Beberapa kali saya melakukan perjalanan dengan Kereta Api
(KA) di Sumatera apa di Jawa. Memang pelayanan perjalanannya sungguh
menyenangkan. Sebagai perokok saya butuh waktu untuk merokok dimanapun berada
yang diselangselingi keadaan tempat dan waktu untuk dapat mengisap rokok.
Tetapi, di KA di Indonesia saat ini dilarang keras merokok di gerbang-gerbang
kereta yang notabene sudah menggunakan air conditioner (AC).

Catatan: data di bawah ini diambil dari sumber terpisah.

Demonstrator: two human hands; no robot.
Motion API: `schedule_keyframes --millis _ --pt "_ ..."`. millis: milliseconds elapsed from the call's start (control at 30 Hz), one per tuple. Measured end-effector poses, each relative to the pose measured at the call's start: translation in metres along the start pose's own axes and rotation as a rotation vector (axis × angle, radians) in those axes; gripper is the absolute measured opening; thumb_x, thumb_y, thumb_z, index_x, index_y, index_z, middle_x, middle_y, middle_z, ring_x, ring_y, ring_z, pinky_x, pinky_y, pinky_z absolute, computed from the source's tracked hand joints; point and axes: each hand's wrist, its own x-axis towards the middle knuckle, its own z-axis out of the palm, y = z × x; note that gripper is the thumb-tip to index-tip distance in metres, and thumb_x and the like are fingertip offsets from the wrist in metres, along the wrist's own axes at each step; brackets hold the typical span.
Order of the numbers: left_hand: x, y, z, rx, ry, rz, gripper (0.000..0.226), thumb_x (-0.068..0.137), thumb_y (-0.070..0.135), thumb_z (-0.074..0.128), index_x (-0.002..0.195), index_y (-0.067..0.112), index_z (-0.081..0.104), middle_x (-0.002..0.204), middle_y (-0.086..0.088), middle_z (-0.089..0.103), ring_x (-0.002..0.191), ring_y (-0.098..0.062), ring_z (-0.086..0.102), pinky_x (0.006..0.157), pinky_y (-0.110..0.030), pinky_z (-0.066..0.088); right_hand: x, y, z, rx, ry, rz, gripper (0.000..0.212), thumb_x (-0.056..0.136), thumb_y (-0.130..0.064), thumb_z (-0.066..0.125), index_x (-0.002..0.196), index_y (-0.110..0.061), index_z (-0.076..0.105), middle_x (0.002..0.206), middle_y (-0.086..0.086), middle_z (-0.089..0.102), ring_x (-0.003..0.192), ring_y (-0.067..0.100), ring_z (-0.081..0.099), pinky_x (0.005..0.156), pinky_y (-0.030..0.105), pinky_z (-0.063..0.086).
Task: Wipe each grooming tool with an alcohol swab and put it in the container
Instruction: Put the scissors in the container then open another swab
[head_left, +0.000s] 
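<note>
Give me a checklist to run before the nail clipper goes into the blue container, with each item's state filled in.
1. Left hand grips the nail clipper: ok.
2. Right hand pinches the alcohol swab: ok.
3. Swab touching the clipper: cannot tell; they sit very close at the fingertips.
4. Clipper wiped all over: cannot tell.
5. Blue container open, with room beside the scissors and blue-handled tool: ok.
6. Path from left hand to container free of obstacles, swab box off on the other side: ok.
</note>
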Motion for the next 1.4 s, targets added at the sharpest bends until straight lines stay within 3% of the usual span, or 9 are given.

Jika mau merokok saat KA berhenti di stasiun—memang ada area
smoking dengan beberapa bangku. Tapi, itu hanya sesaat—mungkin tak lebih dari 5
kali isap, kita harus bergegas masuk kembali di gerbong—KA akan melanjutkan
perjalanan. Untuk negeri yang sedang (dikatakan) berkembang pelayanan di KA
Indonesia terbilang sudah cukup baik. Apalagi tidak adanya pedagang asongan yang
arogan menjajakan makanan dan minuman di dalam gerbong atau di stasiun KA.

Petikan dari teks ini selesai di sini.